- _TASK TO COMPLETE_
Find the lines below in which the string "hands" occurs. Copy each one.

□ □ □ □

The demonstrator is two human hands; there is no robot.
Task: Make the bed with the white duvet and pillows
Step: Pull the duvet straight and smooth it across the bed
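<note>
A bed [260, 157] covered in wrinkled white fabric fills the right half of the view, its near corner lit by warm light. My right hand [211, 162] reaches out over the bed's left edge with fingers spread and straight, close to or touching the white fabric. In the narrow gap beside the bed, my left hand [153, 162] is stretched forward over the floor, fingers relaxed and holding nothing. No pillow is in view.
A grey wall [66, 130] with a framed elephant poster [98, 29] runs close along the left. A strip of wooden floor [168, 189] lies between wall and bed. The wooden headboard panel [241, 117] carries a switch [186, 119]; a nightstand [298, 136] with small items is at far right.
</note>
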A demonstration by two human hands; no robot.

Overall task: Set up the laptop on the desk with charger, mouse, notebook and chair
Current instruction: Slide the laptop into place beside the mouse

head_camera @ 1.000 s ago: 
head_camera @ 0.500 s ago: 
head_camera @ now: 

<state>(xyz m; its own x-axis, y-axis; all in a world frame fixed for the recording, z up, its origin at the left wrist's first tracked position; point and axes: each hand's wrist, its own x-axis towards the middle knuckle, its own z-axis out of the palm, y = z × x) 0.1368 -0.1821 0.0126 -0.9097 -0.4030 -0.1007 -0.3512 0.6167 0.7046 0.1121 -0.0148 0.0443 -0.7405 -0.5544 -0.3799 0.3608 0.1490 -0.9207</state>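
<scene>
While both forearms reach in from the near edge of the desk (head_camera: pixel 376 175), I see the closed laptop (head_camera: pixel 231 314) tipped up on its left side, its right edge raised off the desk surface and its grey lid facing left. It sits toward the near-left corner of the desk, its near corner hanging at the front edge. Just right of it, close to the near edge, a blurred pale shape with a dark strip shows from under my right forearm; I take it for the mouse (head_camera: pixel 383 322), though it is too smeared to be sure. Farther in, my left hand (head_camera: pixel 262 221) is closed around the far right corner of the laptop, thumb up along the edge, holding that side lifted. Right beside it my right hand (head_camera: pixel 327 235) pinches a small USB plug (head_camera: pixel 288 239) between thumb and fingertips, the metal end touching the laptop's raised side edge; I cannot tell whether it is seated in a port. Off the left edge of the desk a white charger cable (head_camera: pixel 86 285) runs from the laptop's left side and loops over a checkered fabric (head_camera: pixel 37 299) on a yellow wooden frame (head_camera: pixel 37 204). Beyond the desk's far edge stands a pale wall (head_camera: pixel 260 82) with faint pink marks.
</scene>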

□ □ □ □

- _RESULT_
The demonstrator is two human hands; there is no robot.
A demonstration by two human hands; no robot.

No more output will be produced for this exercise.